[[ DATA FOR ANALYSIS, beginning ]]
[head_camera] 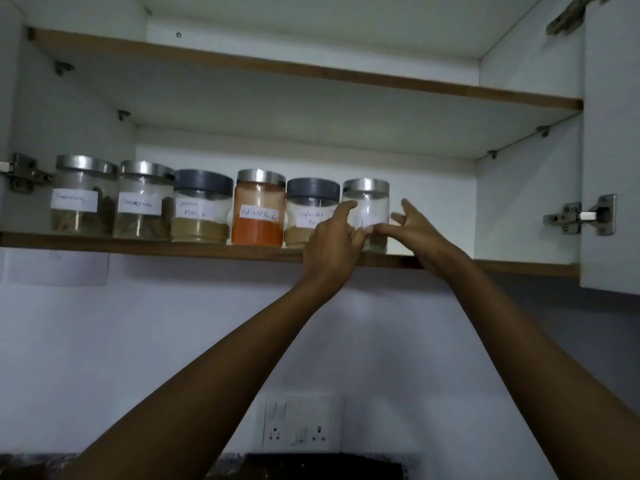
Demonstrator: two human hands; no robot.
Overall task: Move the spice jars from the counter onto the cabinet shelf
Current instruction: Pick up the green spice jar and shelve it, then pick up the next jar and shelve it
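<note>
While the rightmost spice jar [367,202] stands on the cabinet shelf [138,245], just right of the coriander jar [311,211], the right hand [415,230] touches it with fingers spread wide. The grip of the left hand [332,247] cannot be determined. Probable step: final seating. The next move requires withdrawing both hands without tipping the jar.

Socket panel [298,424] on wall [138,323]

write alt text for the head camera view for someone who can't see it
The left hand and right hand reach up and touch the rightmost jar in a row of six labelled spice jars on an open cabinet's lower shelf. A socket panel sits on the wall below.
</note>
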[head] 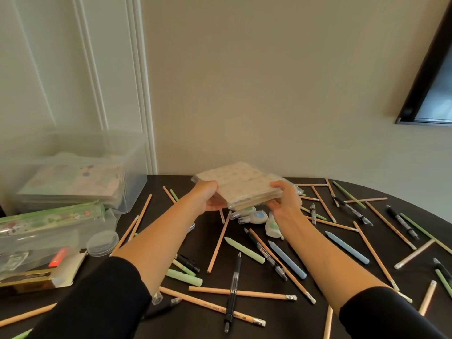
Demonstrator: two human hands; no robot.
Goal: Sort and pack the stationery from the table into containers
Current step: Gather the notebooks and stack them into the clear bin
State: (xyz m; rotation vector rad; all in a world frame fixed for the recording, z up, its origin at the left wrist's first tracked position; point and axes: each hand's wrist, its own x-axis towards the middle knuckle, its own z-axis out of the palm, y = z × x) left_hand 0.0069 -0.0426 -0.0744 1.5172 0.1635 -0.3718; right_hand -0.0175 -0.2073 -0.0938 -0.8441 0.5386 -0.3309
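We hold the stack of wrapped paper packs (pixel 244 184) in both hands, lifted off the table (pixel 281 319) to the right of the clear bin (pixel 134 182). The left hand (pixel 210 198) grips its left edge and the right hand (pixel 285 200) curls round its right edge. We judge this the carrying step, since the bin holds similar patterned packs. Next we must swing the stack left over the bin's rim and lower it flat.

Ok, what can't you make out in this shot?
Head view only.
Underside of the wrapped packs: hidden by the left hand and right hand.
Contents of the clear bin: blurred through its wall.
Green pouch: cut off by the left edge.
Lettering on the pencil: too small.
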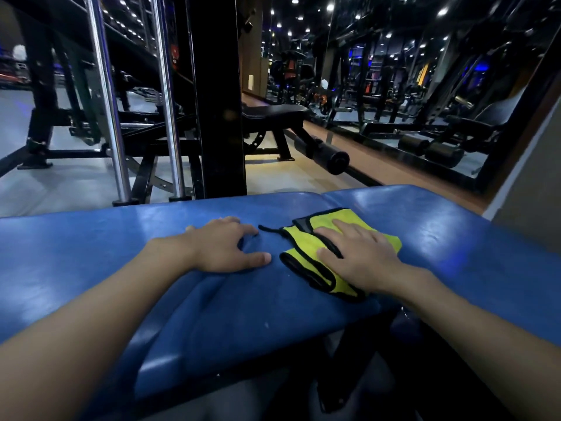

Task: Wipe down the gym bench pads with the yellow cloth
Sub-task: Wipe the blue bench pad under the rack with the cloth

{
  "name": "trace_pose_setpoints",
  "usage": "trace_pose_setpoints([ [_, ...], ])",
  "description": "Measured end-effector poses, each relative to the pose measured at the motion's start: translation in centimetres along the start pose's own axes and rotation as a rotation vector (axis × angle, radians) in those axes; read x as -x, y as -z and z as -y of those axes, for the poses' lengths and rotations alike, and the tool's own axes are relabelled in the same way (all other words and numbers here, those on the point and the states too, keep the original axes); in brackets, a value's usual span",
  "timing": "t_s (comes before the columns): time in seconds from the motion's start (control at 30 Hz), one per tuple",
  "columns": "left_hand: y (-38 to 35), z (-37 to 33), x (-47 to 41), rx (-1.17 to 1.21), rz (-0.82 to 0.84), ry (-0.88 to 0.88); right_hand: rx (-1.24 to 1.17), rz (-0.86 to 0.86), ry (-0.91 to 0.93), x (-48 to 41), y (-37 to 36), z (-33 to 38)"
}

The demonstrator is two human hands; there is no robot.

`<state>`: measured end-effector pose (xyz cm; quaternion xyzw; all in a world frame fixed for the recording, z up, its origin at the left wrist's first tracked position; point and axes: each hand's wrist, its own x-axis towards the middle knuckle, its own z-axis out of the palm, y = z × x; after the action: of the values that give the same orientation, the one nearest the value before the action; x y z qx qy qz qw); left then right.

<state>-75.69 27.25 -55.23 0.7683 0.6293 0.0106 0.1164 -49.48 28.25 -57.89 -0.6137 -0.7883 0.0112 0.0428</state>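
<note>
A long blue bench pad point(91, 244) runs across the view in front of me, and a second blue pad point(449, 226) joins it at a seam on the right. The yellow cloth point(306, 247), edged in black and folded, lies on the pad near that seam. My right hand point(358, 256) presses flat on the cloth with its fingers spread. Just left of the cloth, my left hand point(224, 244) rests on the bare pad, its fingers bent and their tips pressing into the vinyl.
Beyond the pad stands a black machine column point(218, 95) with chrome guide rods point(106, 95). A black bench with roller pads point(328, 153) sits on the floor behind. A mirror wall point(425, 86) runs along the right; a grey wall edge point(528, 183) stands close by.
</note>
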Motion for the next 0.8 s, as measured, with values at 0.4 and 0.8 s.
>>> trace_pose_setpoints([
  [0.4, -2.2, 1.4, 3.7, -0.002, -0.051, -0.031, -0.402, -0.056, -0.248, 3.1, 3.0, -3.2],
  [0.8, -2.3, 0.1, 3.8, 0.004, -0.046, 0.01, -0.718, -0.214, -0.345, 1.4, 3.7, -4.0],
])
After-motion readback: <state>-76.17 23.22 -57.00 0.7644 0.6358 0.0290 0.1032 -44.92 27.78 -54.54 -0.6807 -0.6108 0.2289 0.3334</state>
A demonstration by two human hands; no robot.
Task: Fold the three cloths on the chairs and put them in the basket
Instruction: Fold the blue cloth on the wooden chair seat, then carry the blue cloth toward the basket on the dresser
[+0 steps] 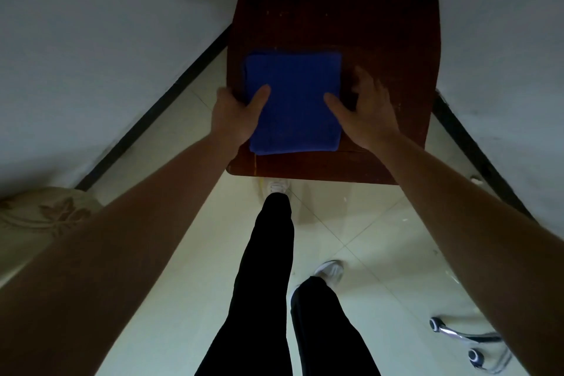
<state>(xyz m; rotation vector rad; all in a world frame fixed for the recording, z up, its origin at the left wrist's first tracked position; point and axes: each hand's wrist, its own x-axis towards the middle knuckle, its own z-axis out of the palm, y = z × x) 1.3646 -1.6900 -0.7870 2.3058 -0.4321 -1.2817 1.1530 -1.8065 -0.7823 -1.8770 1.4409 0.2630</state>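
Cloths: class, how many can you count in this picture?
1. A folded blue cloth lies on the chair seat, the left hand holding its left edge. Others may lie out of view.

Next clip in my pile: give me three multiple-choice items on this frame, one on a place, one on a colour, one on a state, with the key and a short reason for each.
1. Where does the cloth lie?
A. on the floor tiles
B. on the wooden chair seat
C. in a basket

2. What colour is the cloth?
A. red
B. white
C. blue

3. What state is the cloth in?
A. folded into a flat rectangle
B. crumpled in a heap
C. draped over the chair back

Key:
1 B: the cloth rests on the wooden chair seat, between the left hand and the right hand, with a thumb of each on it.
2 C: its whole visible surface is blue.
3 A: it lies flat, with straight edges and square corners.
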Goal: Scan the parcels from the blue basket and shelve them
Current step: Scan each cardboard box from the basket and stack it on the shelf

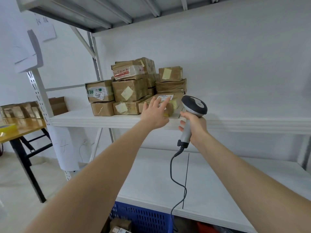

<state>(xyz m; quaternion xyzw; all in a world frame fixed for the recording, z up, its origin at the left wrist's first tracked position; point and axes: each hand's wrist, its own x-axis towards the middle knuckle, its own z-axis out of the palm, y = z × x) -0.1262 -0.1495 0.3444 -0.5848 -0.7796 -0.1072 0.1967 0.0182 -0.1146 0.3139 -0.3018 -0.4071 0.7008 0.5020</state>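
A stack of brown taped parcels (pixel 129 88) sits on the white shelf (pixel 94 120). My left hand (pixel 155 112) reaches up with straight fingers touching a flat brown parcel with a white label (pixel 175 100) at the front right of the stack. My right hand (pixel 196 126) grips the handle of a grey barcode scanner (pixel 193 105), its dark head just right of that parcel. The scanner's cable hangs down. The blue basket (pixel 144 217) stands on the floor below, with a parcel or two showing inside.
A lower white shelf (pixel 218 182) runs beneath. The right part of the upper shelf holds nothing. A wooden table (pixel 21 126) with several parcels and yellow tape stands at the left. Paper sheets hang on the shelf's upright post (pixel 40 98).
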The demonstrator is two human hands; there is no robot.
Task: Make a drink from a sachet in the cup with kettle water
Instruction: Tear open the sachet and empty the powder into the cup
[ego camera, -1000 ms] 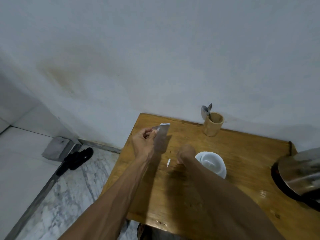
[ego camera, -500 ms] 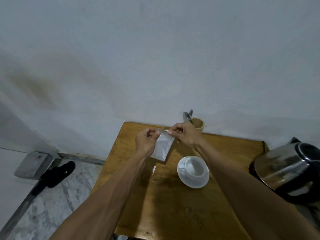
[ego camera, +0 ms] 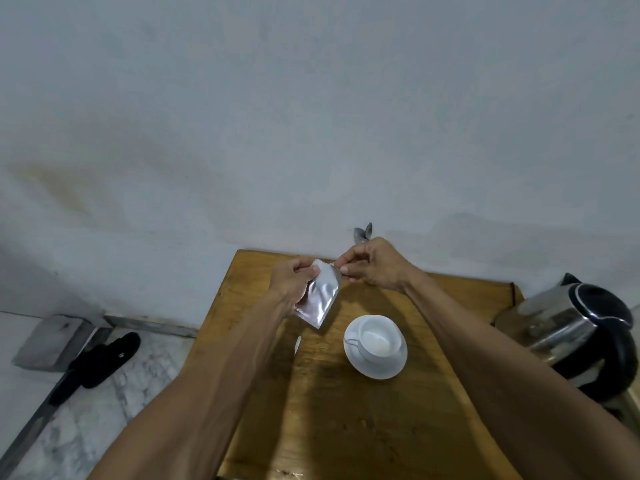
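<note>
Both hands pinch the sachet (ego camera: 319,296) above the desk (ego camera: 346,427), my left hand (ego camera: 292,282) gripping its side, my right hand (ego camera: 372,265) tearing its top, cup (ego camera: 379,341) unfilled, kettle (ego camera: 571,327) untouched.

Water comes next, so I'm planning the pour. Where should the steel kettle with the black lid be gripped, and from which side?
Probably by the black handle on the near right of the steel kettle with the black lid, taken with the right hand coming from the right. Its spout seems to point towards the wall, so the bare, possibly hot metal body faces the white cup.
</note>
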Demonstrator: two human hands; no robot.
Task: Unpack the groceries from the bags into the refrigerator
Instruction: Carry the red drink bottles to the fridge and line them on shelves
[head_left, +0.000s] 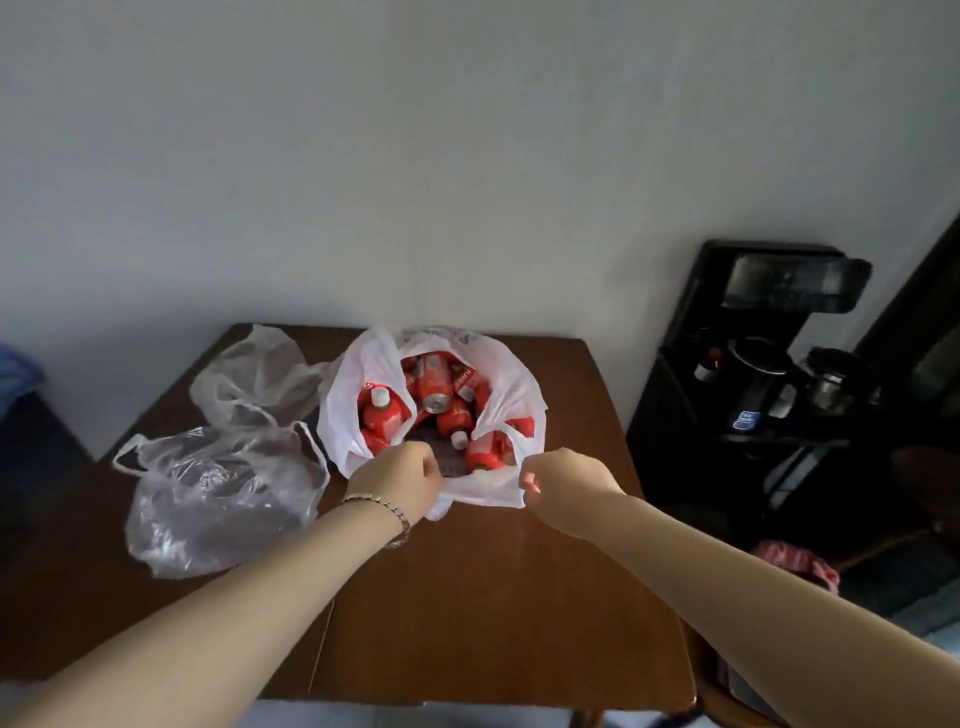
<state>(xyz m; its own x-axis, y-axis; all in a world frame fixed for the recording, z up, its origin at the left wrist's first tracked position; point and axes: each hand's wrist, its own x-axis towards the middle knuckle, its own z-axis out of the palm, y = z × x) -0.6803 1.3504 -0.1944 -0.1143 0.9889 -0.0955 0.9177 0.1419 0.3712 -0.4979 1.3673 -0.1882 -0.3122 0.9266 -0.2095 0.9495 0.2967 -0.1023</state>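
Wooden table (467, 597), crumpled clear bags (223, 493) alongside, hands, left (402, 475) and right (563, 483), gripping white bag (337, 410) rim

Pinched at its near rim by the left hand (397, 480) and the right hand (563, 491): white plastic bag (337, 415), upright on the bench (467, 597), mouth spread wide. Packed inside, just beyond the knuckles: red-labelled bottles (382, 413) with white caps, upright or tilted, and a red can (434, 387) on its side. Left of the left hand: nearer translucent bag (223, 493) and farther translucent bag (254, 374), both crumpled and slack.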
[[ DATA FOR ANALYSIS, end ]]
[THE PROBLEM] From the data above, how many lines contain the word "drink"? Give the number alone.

[EXERCISE RESULT] 2